TASK PROMPT
The required output is the complete data, repeated without alteration.

GIVEN DATA
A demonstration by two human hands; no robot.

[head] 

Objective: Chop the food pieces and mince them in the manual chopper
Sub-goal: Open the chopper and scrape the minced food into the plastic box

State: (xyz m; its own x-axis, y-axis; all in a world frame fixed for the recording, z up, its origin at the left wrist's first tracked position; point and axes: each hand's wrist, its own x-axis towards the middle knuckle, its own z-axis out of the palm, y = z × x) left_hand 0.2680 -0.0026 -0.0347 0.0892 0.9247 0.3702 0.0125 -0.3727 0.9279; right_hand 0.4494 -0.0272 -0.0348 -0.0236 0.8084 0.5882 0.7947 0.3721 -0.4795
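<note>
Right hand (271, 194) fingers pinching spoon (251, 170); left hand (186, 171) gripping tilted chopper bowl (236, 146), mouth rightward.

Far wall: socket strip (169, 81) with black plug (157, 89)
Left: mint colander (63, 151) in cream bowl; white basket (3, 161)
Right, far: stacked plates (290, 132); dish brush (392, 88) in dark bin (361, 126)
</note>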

WRITTEN RESPONSE
A demonstration by two human hands; no robot.

[head] 

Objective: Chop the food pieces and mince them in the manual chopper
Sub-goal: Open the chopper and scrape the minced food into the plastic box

State: (xyz m; its own x-axis, y-axis; all in a world frame fixed for the recording, z up, its origin at the left wrist's first tracked position; point and axes: each hand's wrist, its own x-axis towards the middle knuckle, its own z-axis out of the palm, y = z × x) left_hand 0.2680 -0.0026 -0.0347 0.0892 0.9247 0.3702 0.0125 -0.3727 0.9279; right_hand 0.4494 -0.0272 -0.0348 -0.0236 0.8084 0.5882 0.7947 0.3721 -0.4795
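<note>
Right hand (271, 194) fingers pinching spoon (251, 170); left hand (186, 171) gripping tilted chopper bowl (236, 146), mouth rightward.

Far wall: socket strip (169, 81) with black plug (157, 89)
Left: mint colander (63, 151) in cream bowl; white basket (3, 161)
Right, far: stacked plates (290, 132); dish brush (392, 88) in dark bin (361, 126)
</note>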

The output shown is complete.